How can I help my grieving friend?
Bless your heart for caring. You can help your grieving friend by listening and offering them a safe place to just be with their grief-that means not judging them, not trying to fix them, not rushing their process-simply allowing them to have their grief space. Whether that means talking, reminiscing, releasing emotions, tears, fears, guilts, doubts, or more. It’s difficult to do because as a society we are more solution oriented…we tend to want to fix and change things. But grief is a personal experience and no two people will ever it the same.

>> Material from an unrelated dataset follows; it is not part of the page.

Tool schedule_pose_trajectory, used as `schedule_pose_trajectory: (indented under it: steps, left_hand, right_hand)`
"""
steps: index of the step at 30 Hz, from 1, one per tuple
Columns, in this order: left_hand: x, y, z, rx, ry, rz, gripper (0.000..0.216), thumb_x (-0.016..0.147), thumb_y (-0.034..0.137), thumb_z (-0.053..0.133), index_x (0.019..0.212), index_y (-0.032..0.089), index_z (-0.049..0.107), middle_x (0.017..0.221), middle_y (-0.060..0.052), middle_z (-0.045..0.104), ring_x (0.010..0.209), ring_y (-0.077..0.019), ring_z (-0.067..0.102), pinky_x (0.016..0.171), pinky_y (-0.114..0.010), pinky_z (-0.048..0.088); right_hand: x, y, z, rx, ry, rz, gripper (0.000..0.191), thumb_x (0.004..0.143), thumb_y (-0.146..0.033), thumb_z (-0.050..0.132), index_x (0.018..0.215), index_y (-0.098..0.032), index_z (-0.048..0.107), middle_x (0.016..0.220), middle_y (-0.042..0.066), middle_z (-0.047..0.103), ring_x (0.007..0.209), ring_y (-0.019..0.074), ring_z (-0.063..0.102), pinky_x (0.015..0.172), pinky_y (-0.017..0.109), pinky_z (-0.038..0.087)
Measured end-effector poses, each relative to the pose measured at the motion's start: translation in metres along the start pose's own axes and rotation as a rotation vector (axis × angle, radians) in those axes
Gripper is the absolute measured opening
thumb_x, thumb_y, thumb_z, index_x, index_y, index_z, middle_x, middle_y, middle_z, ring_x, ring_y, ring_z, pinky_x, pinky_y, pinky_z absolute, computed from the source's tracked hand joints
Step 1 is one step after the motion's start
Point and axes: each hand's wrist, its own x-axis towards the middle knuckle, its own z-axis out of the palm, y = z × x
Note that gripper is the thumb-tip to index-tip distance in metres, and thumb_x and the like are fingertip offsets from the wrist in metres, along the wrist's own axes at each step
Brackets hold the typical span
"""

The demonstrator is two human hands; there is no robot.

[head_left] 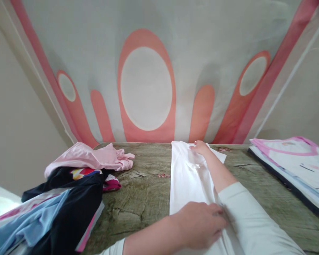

Be present for your friend. Offer them your time, your love, your support. The hardest space of grief is in the weeks and months after the immediate shock of loss has passed, when everyone else has ‘gone on with their lives’ and you feel left behind. Send notes, leave them phone messages, drop by for a cup of tea and offer your presence. Ask them if they feel like talking. Tell them what you miss about the loved one they have lost. Share some memories. As we head into the holidays…be gracious as you extend invitations to those who are grieving, so that they can come for dessert, or just for appetizers, or for the whole day if they choose. Leave them options and remain flexible because grieving is a moment to moment thing. Suspend your expectations and timetables. Remember this example: grief is like the stocks in the stock markets-some areas are up and flourishing while others are struggling and it is all happening simultaneously.
One last thing, pray for your friend. Pray for their comfort and healing. All of these things will help bring them validation, comfort and peace.